CLINTON: Well, when you are president, you can operate on a much broader scope. So, for example, you can simultaneously be trying to stop a genocide in Kosovo and, you know, make peace in the Middle East, pass a budget that gives millions of kids a chance to have afterschool programs and has a huge increase in college aid at home. In other words, you’ve got a lot of different moving parts, and you can move them all at once.
But you’re also more at the mercy of events. That is, President Bush did not run for president to deal with 9/11, but once it happened it wasn’t as if he had an option.
Once I looked at the economic — I’ll give you a much more mundane example. Once I looked at the economic data, the new data after I won the election, I realized that I would have to work much harder to reduce the deficit, and therefore I would have less money in my first year to invest in things I wanted to invest in.
WALLACE: So what is it that you can do as a former president?
CLINTON: So what you can do as a former president is — you don’t have the wide range of power, so you have to concentrate on fewer things. But you are less at the mercy of unfolding events.
So if I say, look, we’re going to work on the economic empowerment of poor people, on fighting AIDS and other diseases, on trying to bridge the religious and political differences between people, and on trying to, you know, avoid the worst calamities of climate change and help to revitalize the economy in the process, I can actually do that.
I mean, because tomorrow when I get up, if there’s a bad headline in the paper, it’s President Bush’s responsibility, not mine. That’s the joy of being a former president. And it is true that if you live long enough and you really have great discipline in the way you do this, like this CGI, you might be able to affect as many lives, or more, for the good as you did as president.
WALLACE: When we announced that you were going to be on “Fox News Sunday,” I got a lot of e-mail from viewers. And I’ve got to say, I was surprised. Most of them wanted me to ask you this question: Why didn’t you do more to put bin Laden and Al Qaeda out of business when you were president?
There’s a new book out, I suspect you’ve already read, called “The Looming Tower.” And it talks about how the fact that when you pulled troops out of Somalia in 1993, bin Laden said, “I have seen the frailty and the weakness and the cowardice of U.S. troops.” Then there was the bombing of the embassies in Africa and the attack on the Cole.
CLINTON: OK, let’s just go through that.
WALLACE: Let me — let me — may I just finish the question, sir?
And after the attack, the book says that bin Laden separated his leaders, spread them around, because he expected an attack, and there was no response.
I understand that hindsight is always 20/20. …
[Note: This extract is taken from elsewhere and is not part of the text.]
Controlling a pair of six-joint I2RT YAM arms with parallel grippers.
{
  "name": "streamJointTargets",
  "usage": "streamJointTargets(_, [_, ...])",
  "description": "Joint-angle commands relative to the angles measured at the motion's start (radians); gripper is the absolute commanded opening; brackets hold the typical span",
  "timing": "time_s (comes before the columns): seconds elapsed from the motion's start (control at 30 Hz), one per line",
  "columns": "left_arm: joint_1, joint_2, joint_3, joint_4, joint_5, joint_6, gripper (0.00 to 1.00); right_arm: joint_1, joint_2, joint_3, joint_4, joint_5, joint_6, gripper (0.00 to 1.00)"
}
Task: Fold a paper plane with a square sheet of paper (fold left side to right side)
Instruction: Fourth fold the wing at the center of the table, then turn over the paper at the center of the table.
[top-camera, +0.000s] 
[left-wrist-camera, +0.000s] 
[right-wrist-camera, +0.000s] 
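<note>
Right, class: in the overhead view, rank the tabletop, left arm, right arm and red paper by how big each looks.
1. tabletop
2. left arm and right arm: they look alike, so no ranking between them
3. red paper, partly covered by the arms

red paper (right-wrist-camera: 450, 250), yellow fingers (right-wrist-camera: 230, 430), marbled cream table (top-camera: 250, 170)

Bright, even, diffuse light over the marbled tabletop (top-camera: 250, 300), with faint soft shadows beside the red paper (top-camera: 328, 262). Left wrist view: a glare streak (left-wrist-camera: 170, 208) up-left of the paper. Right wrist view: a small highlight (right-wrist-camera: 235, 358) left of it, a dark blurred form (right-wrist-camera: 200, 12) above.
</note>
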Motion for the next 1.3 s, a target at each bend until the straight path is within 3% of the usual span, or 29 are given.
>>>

CLINTON: No, let’s talk about it.
WALLACE: … but the question is, why didn’t you do more, connect the dots and put them out of business?
CLINTON: OK, let’s talk about it. Now, I will answer all those things on the merits, but first I want to talk about the context in which this arises.
I’m being asked this on the FOX network. ABC just had a right- wing conservative run in their little “Pathway to 9/11,” falsely claiming it was based on the 9/11 Commission report, with three things asserted against me directly contradicted by the 9/11 Commission report.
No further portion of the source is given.